Problem: In a shop there are 300 products which have come from 3 factories (A, B and C). The products from factory A are 70%, the products from factory B are 10%, from factory C are 20%. From the products produced in factory A 80% are first class. From the products produced in factory B only 40% are first class and from the products produced in factory C 75% are first class.

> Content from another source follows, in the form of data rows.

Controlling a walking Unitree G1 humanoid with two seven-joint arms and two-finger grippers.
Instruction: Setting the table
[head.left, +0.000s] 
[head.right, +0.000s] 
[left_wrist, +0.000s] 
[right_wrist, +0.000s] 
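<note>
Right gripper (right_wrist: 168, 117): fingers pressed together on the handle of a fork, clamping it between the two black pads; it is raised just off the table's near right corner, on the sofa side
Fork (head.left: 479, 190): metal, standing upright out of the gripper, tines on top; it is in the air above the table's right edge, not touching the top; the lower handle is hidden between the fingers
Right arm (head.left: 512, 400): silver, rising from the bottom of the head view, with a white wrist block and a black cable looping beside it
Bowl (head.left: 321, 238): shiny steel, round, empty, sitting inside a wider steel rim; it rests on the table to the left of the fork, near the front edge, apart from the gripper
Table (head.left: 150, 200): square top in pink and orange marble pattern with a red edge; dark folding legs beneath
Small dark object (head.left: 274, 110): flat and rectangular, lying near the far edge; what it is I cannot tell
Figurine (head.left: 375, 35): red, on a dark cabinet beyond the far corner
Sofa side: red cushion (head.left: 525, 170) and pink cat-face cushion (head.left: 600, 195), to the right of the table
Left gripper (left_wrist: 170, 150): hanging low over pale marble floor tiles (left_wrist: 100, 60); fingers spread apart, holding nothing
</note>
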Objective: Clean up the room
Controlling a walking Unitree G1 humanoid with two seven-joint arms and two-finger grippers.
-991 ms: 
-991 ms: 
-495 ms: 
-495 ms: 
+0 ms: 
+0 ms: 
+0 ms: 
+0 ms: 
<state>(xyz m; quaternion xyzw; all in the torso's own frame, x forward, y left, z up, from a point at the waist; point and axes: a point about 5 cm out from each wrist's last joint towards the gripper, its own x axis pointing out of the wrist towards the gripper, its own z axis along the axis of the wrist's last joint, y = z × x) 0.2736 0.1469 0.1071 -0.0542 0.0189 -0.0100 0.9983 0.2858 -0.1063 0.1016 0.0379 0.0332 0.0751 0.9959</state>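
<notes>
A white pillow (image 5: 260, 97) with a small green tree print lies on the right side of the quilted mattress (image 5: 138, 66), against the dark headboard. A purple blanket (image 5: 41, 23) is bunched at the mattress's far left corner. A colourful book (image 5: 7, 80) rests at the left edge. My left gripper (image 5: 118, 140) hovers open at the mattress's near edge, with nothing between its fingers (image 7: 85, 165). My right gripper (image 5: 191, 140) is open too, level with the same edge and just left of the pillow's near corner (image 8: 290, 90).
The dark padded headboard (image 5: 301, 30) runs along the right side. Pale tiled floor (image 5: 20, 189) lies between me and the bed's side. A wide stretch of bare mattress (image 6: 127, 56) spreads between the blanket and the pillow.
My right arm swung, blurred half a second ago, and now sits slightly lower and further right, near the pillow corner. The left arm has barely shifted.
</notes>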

a) What is the probability that an arbitrary chosen product is first class?

b) What is the mean value and the standard deviation of the number of first class objects in the shop?

c) Find the probability that the number of first class products is between 210 and 225.

My solutions.

a) The total number of first class products is 0.8*0.7*300+0.4*0.1*300+0.2*0.75*300=225. So the probability that an arbitrary product is first class is 225/300=0.75.

b) Let $X_i$ be the number of first class products from the i-th factory, i=1,2, 3. Let $X =X_1+X_2+X_3$ be the number of first class products in the shop.

Then

$E(X)=E(X_1+X_2+X_3)=E(X_1)+E(X_2)+E(X_3)= 210*0.8+30*0.4+60*0.75=225 $ (because we have independent Bernoulli trials and the mean is np).

$V(X)= V(X_1)+V(X_2)+V(X_3) = 210*0.8*0.2 +30*0.4*0.6+60*0.75*0.25= 52.05$

and hence the standard deviation is $\sqrt(52.05)$.

Are my solutions to a) and b) correct?

How can I solve c)?

Thank you.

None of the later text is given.